0

I'm trying to do some computation using a great quantity of data. The computation consists of simple correlation, however, my amount of data is significant and I was staring at my computer for more then 10 minutes with no output at all.

Then I tried to use multiprocessing.Pool. This is my code now:

from multiprocessing import Pool
from haversine import haversine

def calculateCorrelation(data_1, data_2, dist):
    """
    Fill the correlation matrix between data_1 and data_2
    :param data_1: dictionary {key : [coordinates]}
    :param data_2: dictionary {key : [coordinates]}
    :param dist: minimum distance between coordinates to be considered, in kilometers.
    :return: numpy array containing the correlation between each complaint category.
    """
    pool = Pool(processes=20)

    data_1 = collections.OrderedDict(sorted(data_1.items()))
    data_2 = collections.OrderedDict(sorted(data_2.items()))
    data_1_size = len(data_1)                                          
    data_2_size = len(data_2)

    corr = numpy.zeros((data_1_size, data_2_size))

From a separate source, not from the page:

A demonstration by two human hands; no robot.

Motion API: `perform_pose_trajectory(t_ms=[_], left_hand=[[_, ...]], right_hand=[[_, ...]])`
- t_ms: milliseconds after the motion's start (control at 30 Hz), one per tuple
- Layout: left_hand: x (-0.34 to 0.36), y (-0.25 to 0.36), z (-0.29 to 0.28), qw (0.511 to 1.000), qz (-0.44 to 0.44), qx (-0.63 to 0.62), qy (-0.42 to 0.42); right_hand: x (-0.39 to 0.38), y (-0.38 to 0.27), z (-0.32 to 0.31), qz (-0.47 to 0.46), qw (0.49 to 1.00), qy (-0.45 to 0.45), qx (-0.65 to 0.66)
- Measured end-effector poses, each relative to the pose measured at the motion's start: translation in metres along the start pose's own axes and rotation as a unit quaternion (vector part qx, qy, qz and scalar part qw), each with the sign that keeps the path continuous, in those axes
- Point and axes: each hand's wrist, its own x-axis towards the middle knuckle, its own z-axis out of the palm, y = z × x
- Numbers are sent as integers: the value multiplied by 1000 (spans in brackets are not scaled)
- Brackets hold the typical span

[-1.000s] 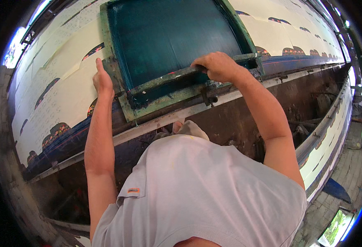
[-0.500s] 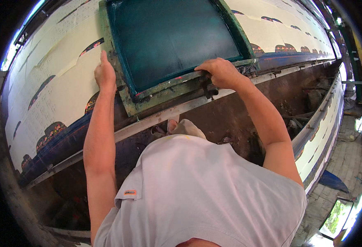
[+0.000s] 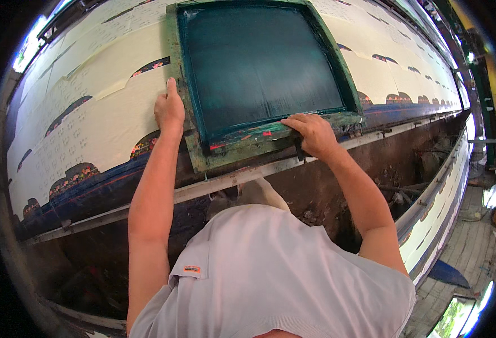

    for index_1, key_1 in enumerate(data_1):
        for index_2, key_2 in enumerate(data_2):  # Forming pairs
            type_1 = data_1[key_1]  # List of data in data_1 of type *i*
            type_2 = data_2[key_2]  # List of data in data_2 of type *j*
            result = pool.apply_async(correlation, args=[type_1, type_2, dist])
            corr[index_1, index_2] = result.get()
    pool.close()
    pool.join()


def correlation(type_1, type_2, dist):
    in_range = 0
    for l1 in type_2:      # Coordinates of a data in data_1
        for l2 in type_2:  # Coordinates of a data in data_2
            p1 = (float(l1[0]), float(l1[1]))
            p2 = (float(l2[0]), float(l2[1]))
            if haversine(p1, p2) <= dist:  # Distance between two data of types *i* and *j*
                in_range += 1              # Number of data in data_2 inside area of data in data_1
        total = float(len(type_1) * len(type_2))
        if total != 0:
            return in_range / total  # Correlation between category *i* and *j*

corr = calculateCorrelation(permiters_per_region, complaints_per_region, 20)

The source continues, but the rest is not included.